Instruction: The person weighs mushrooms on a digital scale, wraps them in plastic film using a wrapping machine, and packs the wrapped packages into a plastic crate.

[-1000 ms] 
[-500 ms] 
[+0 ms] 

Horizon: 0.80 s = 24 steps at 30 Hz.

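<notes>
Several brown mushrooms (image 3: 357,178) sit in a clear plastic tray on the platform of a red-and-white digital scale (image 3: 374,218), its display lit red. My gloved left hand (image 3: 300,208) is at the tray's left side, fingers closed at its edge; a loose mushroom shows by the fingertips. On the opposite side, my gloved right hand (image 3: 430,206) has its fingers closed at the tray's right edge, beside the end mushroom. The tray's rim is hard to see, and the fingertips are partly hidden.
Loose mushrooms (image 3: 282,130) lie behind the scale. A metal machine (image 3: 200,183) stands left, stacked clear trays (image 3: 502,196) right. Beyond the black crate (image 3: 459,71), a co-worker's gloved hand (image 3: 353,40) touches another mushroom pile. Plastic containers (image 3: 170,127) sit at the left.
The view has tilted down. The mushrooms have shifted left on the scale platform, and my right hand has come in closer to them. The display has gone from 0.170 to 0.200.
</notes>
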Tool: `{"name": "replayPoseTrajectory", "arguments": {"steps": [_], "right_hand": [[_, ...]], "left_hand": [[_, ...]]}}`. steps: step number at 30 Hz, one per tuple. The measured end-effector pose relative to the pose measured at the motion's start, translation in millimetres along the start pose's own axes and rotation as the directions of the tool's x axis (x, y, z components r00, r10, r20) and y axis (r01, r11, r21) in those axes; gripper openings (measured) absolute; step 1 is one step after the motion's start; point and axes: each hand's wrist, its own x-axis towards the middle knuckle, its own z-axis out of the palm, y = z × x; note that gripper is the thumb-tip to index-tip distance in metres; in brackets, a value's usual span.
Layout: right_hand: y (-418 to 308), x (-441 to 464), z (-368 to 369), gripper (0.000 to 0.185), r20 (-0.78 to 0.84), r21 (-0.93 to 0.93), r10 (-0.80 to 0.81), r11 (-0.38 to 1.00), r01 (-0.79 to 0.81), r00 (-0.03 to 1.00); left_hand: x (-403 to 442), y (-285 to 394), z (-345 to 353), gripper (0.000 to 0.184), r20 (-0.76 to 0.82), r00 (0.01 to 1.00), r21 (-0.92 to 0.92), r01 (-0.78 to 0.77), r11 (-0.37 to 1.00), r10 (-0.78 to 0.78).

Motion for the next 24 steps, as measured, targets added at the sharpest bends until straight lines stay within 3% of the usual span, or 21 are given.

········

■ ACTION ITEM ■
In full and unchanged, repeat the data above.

■ RESPONSE TO THIS EXERCISE ■
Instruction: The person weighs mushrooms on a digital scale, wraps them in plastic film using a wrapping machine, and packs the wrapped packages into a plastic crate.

[-1000 ms] 
[-500 ms] 
[+0 ms] 

Horizon: 0.80 s = 24 steps at 30 Hz.

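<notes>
Several brown mushrooms (image 3: 357,178) sit in a clear plastic tray on the platform of a red-and-white digital scale (image 3: 374,218), its display lit red. My gloved left hand (image 3: 300,208) is at the tray's left side, fingers closed at its edge; a loose mushroom shows by the fingertips. On the opposite side, my gloved right hand (image 3: 430,206) has its fingers closed at the tray's right edge, beside the end mushroom. The tray's rim is hard to see, and the fingertips are partly hidden.
Loose mushrooms (image 3: 282,130) lie behind the scale. A metal machine (image 3: 200,183) stands left, stacked clear trays (image 3: 502,196) right. Beyond the black crate (image 3: 459,71), a co-worker's gloved hand (image 3: 353,40) touches another mushroom pile. Plastic containers (image 3: 170,127) sit at the left.
The view has tilted down. The mushrooms have shifted left on the scale platform, and my right hand has come in closer to them. The display has gone from 0.170 to 0.200.
</notes>
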Tool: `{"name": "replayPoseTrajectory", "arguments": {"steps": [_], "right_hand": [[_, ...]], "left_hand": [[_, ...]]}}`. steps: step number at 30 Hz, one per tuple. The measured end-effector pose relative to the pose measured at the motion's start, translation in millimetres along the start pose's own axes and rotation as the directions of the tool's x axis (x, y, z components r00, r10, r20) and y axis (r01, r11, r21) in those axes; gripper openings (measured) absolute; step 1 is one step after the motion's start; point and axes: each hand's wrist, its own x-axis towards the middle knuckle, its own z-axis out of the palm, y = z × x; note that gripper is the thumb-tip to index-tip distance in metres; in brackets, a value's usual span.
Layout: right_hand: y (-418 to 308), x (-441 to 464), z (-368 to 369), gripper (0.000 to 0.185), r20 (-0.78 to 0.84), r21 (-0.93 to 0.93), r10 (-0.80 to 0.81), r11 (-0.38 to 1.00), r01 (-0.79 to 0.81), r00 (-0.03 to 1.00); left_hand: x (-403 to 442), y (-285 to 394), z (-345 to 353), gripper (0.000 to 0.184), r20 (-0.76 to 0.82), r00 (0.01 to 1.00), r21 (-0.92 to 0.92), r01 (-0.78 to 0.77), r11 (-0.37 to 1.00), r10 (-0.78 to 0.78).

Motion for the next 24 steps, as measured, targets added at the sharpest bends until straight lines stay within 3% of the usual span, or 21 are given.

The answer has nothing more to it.